What you need to do ▸
Leave out the images and set down the records below exactly.

[[ Working data, beginning ]]

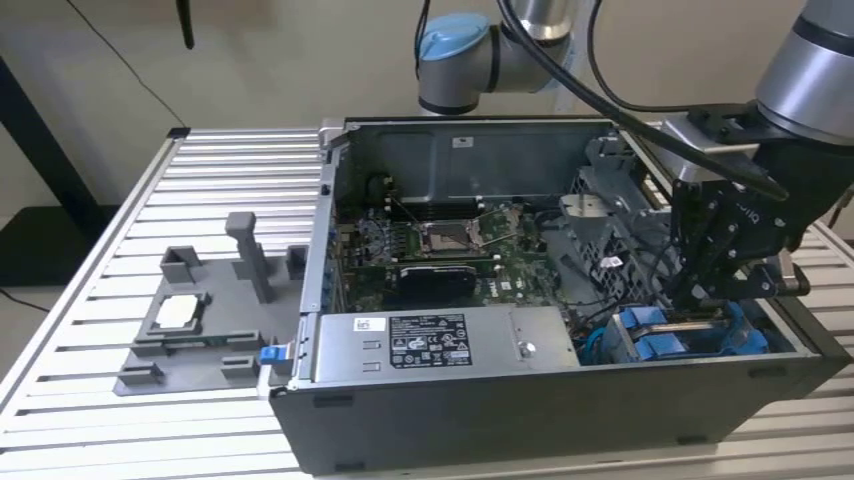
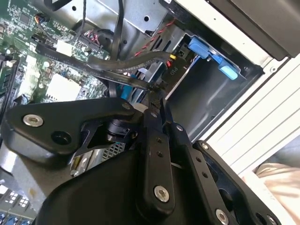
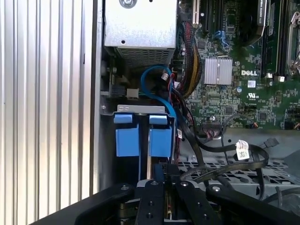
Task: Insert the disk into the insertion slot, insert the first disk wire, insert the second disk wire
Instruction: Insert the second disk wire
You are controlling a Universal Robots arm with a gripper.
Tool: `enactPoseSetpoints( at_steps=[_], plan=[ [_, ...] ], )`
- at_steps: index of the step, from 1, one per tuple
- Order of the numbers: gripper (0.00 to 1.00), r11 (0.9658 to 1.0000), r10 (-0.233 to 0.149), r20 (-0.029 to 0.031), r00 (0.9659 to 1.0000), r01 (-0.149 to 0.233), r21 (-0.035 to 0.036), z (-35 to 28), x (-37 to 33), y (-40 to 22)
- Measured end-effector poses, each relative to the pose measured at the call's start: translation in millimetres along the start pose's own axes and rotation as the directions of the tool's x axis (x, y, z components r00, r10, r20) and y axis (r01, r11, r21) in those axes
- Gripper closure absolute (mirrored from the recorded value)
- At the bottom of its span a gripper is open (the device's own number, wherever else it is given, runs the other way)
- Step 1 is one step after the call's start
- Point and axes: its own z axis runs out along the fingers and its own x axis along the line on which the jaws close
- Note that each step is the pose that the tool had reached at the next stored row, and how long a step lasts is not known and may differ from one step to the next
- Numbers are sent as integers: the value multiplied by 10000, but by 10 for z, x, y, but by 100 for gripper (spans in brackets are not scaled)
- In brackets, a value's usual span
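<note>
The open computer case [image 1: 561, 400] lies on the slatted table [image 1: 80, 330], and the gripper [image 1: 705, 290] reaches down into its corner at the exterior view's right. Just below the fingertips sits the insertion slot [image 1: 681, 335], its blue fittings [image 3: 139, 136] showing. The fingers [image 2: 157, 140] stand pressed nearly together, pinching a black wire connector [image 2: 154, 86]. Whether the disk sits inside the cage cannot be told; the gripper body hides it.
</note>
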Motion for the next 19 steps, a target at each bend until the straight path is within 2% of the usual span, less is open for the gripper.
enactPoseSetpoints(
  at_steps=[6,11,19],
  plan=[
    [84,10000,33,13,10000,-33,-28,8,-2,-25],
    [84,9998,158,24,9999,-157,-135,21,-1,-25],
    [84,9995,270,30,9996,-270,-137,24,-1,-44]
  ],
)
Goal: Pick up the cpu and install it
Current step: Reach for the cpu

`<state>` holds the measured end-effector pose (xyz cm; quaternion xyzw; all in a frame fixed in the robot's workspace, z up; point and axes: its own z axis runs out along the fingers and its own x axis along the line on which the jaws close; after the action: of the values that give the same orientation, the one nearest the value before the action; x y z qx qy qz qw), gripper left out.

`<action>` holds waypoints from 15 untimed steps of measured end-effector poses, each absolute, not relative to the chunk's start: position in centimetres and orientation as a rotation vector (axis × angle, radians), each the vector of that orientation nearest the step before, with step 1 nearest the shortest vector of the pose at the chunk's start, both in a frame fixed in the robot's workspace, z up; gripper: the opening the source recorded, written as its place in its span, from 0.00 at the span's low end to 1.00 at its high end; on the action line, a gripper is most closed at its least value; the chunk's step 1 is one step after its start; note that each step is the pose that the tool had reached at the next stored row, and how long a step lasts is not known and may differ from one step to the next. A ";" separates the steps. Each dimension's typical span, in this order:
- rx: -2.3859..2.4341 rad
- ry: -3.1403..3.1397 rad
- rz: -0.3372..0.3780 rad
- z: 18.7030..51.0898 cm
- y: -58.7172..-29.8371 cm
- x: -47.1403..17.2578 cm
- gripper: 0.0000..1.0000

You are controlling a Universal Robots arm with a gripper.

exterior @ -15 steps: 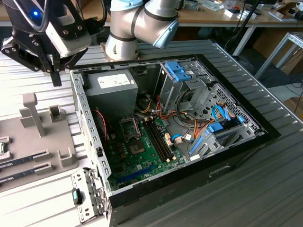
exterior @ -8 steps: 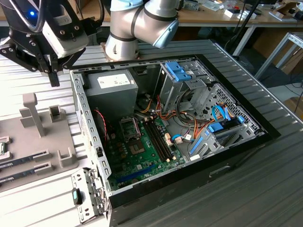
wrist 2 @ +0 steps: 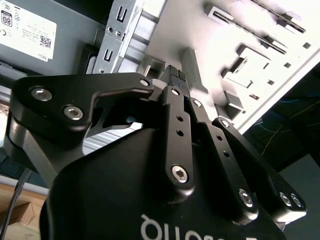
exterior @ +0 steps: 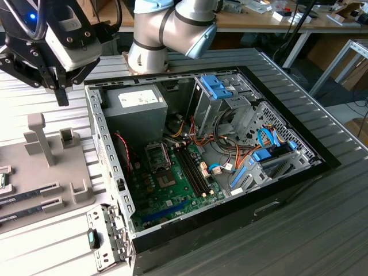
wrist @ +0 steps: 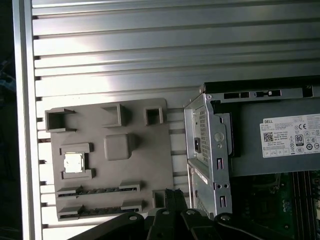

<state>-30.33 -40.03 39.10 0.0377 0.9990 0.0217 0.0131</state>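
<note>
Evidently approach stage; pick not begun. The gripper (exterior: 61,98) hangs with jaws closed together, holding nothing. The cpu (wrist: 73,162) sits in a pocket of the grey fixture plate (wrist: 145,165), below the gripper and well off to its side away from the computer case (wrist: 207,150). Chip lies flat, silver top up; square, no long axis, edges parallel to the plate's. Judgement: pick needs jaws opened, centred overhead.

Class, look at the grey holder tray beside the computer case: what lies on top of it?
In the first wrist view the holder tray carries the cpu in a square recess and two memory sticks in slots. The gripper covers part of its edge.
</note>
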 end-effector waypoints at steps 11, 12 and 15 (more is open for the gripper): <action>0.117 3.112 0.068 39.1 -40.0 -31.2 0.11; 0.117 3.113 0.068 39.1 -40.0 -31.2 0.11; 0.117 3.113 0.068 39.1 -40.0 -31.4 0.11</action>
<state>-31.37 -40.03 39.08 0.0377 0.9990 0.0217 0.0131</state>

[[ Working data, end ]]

Output of the task ▸
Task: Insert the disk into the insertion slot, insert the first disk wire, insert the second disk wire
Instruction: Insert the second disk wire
You are controlling a Universal Robots arm with a gripper.
Tool: `enactPoseSetpoints( at_steps=[_], plan=[ [_, ...] ], )`
- at_steps: index of the step, from 1, one per tuple
- Order of the numbers: gripper (0.00 to 1.00), r11 (0.9658 to 1.0000), r10 (-0.233 to 0.149), r20 (-0.029 to 0.031), r00 (0.9659 to 1.0000), r01 (-0.149 to 0.233), r21 (-0.035 to 0.036), z (-35 to 28), x (-37 to 33), y (-40 to 22)
- Measured end-effector poses, each relative to the pose measured at the call's start: translation in millimetres along the start pose's own axes and rotation as the directions of the tool's x axis (x, y, z components r00, r10, r20) and y axis (r01, r11, r21) in those axes
- Gripper closure absolute (mirrored from the recorded value)
- At the bottom of its span a gripper is open (the device's own number, wherever else it is given, runs the other way)
- Step 1 is one step after the call's start
- Point and axes: its own z axis runs out along the fingers and its own x axis along the line on which the jaws close
- Note that each step is the pose that the tool had reached at the next stored row, and how long a step lasts is not known and may differ from one step to the next
- Numbers are sent as integers: the value multiplied by 10000, but by 10 for z, x, y, but by 100 for gripper (spans in brackets are not scaled)
- In brackets, a value's usual span
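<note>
The open computer case [image 1: 561, 400] lies on the slatted table [image 1: 80, 330], and the gripper [image 1: 705, 290] reaches down into its corner at the exterior view's right. Just below the fingertips sits the insertion slot [image 1: 681, 335], its blue fittings [image 3: 139, 136] showing. The fingers [image 2: 157, 140] stand pressed nearly together, pinching a black wire connector [image 2: 154, 86]. Whether the disk sits inside the cage cannot be told; the gripper body hides it.
</note>
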Motion for the next 19 steps, a target at each bend until the straight path is within 2% of the usual span, less is open for the gripper.
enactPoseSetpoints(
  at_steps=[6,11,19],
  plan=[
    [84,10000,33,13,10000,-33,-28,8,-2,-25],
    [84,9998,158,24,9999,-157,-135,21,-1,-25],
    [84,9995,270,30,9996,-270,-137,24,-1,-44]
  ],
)
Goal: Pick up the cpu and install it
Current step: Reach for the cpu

`<state>` holds the measured end-effector pose (xyz cm; quaternion xyzw; all in a frame fixed in the robot's workspace, z up; point and axes: its own z axis runs out along the fingers and its own x axis along the line on which the jaws close; after the action: of the values that give the same orientation, the one nearest the value before the action; x y z qx qy qz qw), gripper left out.

`<action>` holds waypoints from 15 untimed steps of measured end-effector poses, each absolute, not relative to the chunk's start: position in centimetres and orientation as a rotation vector (axis × angle, radians), each the vector of that orientation nearest the step before, with step 1 nearest the shortest vector of the pose at the chunk's start, both in a frame fixed in the robot's workspace, z up; gripper: the opening the source recorded, written as its place in its span, from 0.00 at the span's low end to 1.00 at its high end; on the action line, a gripper is most closed at its least value; the chunk's step 1 is one step after its start; note that each step is the pose that the tool had reached at the next stored row, and how long a step lasts is not known and may differ from one step to the next. A ";" separates the steps. Each dimension's typical span, in this order:
- rx: -2.3859..2.4341 rad
- ry: -3.1403..3.1397 rad
- rz: -0.3372..0.3780 rad
- z: 18.7030..51.0898 cm
- y: -58.7172..-29.8371 cm
- x: -47.1403..17.2578 cm
- gripper: 0.0000..1.0000

You are controlling a Universal Robots arm with a gripper.

exterior @ -15 steps: 
exterior @ -8 steps: 
wrist 2 @ +0 steps: 
exterior @ +0 steps: 
wrist @ +0 steps: 

<state>-30.33 -40.03 39.10 0.0377 0.9990 0.0217 0.0131</state>
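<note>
Evidently approach stage; pick not begun. The gripper (exterior: 61,98) hangs with jaws closed together, holding nothing. The cpu (wrist: 73,162) sits in a pocket of the grey fixture plate (wrist: 145,165), below the gripper and well off to its side away from the computer case (wrist: 207,150). Chip lies flat, silver top up; square, no long axis, edges parallel to the plate's. Judgement: pick needs jaws opened, centred overhead.

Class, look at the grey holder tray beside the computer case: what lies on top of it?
In the first wrist view the holder tray carries the cpu in a square recess and two memory sticks in slots. The gripper covers part of its edge.
</note>
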 end-effector waypoints at steps 11, 12 and 15 (more is open for the gripper): <action>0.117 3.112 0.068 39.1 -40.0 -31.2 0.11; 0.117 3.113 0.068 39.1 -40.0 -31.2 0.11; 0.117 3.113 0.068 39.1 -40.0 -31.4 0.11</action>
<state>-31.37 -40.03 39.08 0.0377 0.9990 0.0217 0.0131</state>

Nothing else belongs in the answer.